* What you should do *
Return every line from the one with "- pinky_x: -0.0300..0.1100" through the one with "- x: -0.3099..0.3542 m", inclusive, exactly as it appears below.

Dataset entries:
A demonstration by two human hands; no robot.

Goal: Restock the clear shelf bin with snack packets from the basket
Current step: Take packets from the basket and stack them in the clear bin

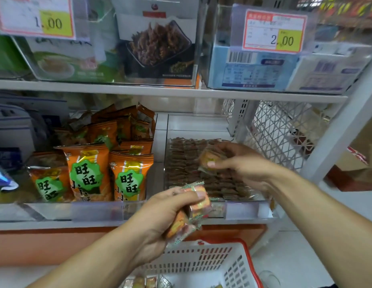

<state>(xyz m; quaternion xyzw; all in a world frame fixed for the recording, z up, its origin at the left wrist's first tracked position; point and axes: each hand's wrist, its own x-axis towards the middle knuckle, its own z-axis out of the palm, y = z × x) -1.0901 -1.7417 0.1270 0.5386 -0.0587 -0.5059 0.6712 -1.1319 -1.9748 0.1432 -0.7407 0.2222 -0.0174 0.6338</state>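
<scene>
The clear shelf bin [241,210] sits on the lower shelf at centre right, with rows of small brown snack packets [181,163] lying in it. My right hand [241,165] hovers over the bin and pinches one small orange packet [210,157]. My left hand [162,215] is in front of the bin's front wall and grips a bunch of orange and green-edged packets [193,210]. Below it stands the white basket [203,260] with a red rim, and a few more packets [143,282] show at its bottom.
A neighbouring clear bin [56,210] to the left holds upright orange snack bags [87,171]. The upper shelf [160,91] carries clear bins with price tags. A white mesh panel [285,132] and a shelf post [339,132] stand at the right.
</scene>
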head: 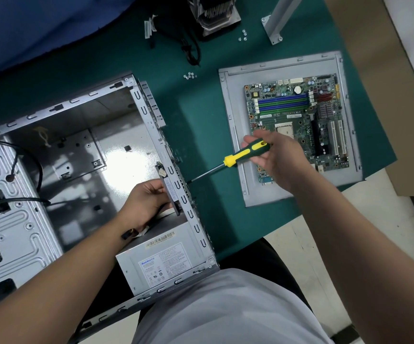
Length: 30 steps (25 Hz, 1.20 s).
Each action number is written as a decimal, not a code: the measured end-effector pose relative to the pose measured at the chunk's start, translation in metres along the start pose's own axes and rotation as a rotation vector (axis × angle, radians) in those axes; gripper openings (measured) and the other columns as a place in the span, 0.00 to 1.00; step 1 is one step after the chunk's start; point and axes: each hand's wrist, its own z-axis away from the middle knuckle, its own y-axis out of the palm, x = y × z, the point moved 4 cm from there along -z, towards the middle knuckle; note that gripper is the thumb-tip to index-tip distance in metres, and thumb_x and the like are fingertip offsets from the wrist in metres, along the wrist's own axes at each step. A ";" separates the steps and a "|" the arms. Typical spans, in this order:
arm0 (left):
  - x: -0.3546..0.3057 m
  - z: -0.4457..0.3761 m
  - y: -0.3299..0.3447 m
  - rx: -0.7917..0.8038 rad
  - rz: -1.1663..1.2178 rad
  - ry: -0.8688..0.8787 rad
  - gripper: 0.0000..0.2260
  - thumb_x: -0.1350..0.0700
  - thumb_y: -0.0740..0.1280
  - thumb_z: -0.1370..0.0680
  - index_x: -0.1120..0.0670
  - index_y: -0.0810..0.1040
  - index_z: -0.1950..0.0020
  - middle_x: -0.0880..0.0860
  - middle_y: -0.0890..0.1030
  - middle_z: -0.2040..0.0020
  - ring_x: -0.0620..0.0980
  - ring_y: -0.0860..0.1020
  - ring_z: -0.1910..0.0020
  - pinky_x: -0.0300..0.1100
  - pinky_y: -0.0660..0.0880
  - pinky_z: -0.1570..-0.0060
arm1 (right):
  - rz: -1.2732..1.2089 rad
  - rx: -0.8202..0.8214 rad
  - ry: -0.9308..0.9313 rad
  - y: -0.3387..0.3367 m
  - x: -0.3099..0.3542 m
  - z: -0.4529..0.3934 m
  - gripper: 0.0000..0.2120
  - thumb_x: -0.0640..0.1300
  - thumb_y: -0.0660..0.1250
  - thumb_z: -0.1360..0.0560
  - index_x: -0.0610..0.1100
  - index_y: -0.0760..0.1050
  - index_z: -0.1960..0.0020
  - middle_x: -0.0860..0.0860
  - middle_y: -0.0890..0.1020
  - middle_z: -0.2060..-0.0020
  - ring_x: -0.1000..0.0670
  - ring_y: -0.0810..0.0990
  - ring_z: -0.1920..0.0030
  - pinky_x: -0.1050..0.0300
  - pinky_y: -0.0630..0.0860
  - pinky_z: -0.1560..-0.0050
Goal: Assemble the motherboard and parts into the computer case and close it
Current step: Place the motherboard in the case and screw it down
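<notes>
The open grey computer case (82, 135) lies on its side on the green mat. Inside it, my left hand (146, 199) grips a thin dark fan-like part (170, 188) held against the case's rear wall. My right hand (272, 155) holds a green and yellow screwdriver (244, 153), its tip touching the outside of that rear wall. The power supply (161, 264) sits in the case's near corner. The green motherboard (297, 120) lies on the grey side panel (235, 135) to the right, partly behind my right hand.
Two small piles of screws (189, 76) (243, 36) lie on the green mat (196, 120). A heatsink cooler (215, 13) and black cables (188, 45) sit at the back. A grey metal bracket (275, 23) stands at back right. Cardboard (384, 70) borders the mat's right side.
</notes>
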 end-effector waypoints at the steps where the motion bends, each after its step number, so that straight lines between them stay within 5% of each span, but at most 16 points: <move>1: 0.000 0.001 0.000 -0.002 0.004 -0.006 0.10 0.76 0.63 0.22 0.64 0.80 0.57 0.51 0.84 0.70 0.40 0.77 0.78 0.29 0.72 0.76 | -0.073 0.035 0.028 -0.001 -0.001 0.000 0.13 0.40 0.64 0.17 0.37 0.76 0.34 0.38 0.85 0.45 0.42 0.87 0.46 0.47 0.84 0.47; 5: 0.000 0.000 -0.001 -0.012 0.007 -0.009 0.11 0.76 0.63 0.23 0.64 0.81 0.57 0.51 0.85 0.69 0.41 0.78 0.77 0.29 0.73 0.75 | 0.465 -0.109 -0.143 0.007 0.000 0.004 0.16 0.56 0.63 0.17 0.46 0.82 0.48 0.46 0.85 0.57 0.52 0.86 0.62 0.59 0.83 0.61; 8: 0.000 0.001 0.000 -0.015 0.017 -0.027 0.11 0.76 0.63 0.22 0.64 0.80 0.57 0.51 0.84 0.71 0.39 0.76 0.80 0.28 0.70 0.78 | 0.148 -0.066 -0.035 0.016 0.005 -0.001 0.12 0.45 0.59 0.15 0.43 0.79 0.43 0.42 0.84 0.44 0.45 0.86 0.47 0.49 0.84 0.45; 11: 0.000 0.001 0.001 -0.019 0.024 -0.035 0.11 0.76 0.62 0.22 0.64 0.80 0.58 0.51 0.83 0.71 0.39 0.75 0.81 0.28 0.69 0.79 | -0.064 0.006 0.040 0.016 0.009 -0.002 0.11 0.42 0.63 0.16 0.39 0.78 0.38 0.38 0.85 0.45 0.41 0.87 0.49 0.47 0.85 0.49; 15: 0.001 0.000 -0.001 -0.017 0.017 -0.032 0.12 0.76 0.63 0.22 0.64 0.80 0.58 0.52 0.84 0.70 0.40 0.76 0.80 0.28 0.70 0.78 | 0.529 -0.118 -0.125 0.020 0.008 0.000 0.19 0.56 0.60 0.16 0.43 0.81 0.48 0.41 0.86 0.55 0.49 0.87 0.63 0.57 0.82 0.64; 19: 0.003 -0.002 -0.002 -0.004 0.000 -0.012 0.11 0.76 0.64 0.23 0.64 0.81 0.58 0.52 0.85 0.68 0.41 0.79 0.76 0.30 0.74 0.74 | -0.036 0.006 0.041 0.012 0.007 -0.006 0.11 0.41 0.60 0.16 0.35 0.77 0.40 0.36 0.85 0.45 0.40 0.87 0.47 0.47 0.85 0.49; 21: 0.004 -0.003 -0.004 -0.005 -0.010 0.003 0.11 0.77 0.64 0.23 0.64 0.81 0.57 0.52 0.86 0.66 0.44 0.82 0.71 0.32 0.77 0.69 | 0.070 0.012 0.056 0.011 0.005 -0.004 0.11 0.44 0.65 0.17 0.38 0.78 0.40 0.37 0.86 0.50 0.39 0.88 0.52 0.49 0.85 0.53; 24: 0.003 -0.001 -0.002 0.009 0.018 -0.004 0.10 0.76 0.64 0.23 0.65 0.81 0.57 0.52 0.85 0.68 0.42 0.79 0.76 0.30 0.74 0.74 | 0.515 -0.093 -0.034 0.012 0.004 -0.001 0.16 0.53 0.63 0.16 0.40 0.81 0.47 0.41 0.86 0.56 0.44 0.88 0.62 0.56 0.83 0.64; 28: 0.001 0.001 0.001 0.001 0.047 -0.016 0.10 0.76 0.63 0.22 0.65 0.80 0.57 0.52 0.84 0.69 0.39 0.76 0.79 0.28 0.70 0.77 | -0.027 0.046 0.057 0.006 0.006 -0.003 0.14 0.38 0.58 0.17 0.34 0.76 0.36 0.36 0.83 0.42 0.41 0.86 0.44 0.52 0.84 0.52; 30: -0.001 0.002 0.001 0.000 0.062 -0.025 0.10 0.76 0.62 0.22 0.66 0.79 0.56 0.52 0.84 0.70 0.39 0.75 0.80 0.28 0.70 0.78 | -0.014 0.064 0.074 0.006 0.007 0.001 0.12 0.39 0.62 0.17 0.36 0.77 0.37 0.39 0.85 0.44 0.40 0.87 0.48 0.50 0.85 0.51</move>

* Response to this task *
  - pinky_x: -0.0300..0.1100
  - pinky_y: -0.0660..0.0880
  - pinky_z: -0.1570..-0.0060
arm1 (right):
  - rz: -1.2732..1.2089 rad
  - rx: -0.8202..0.8214 rad
  - ry: -0.9308..0.9313 rad
  - y: -0.3387..0.3367 m
  - x: -0.3099..0.3542 m

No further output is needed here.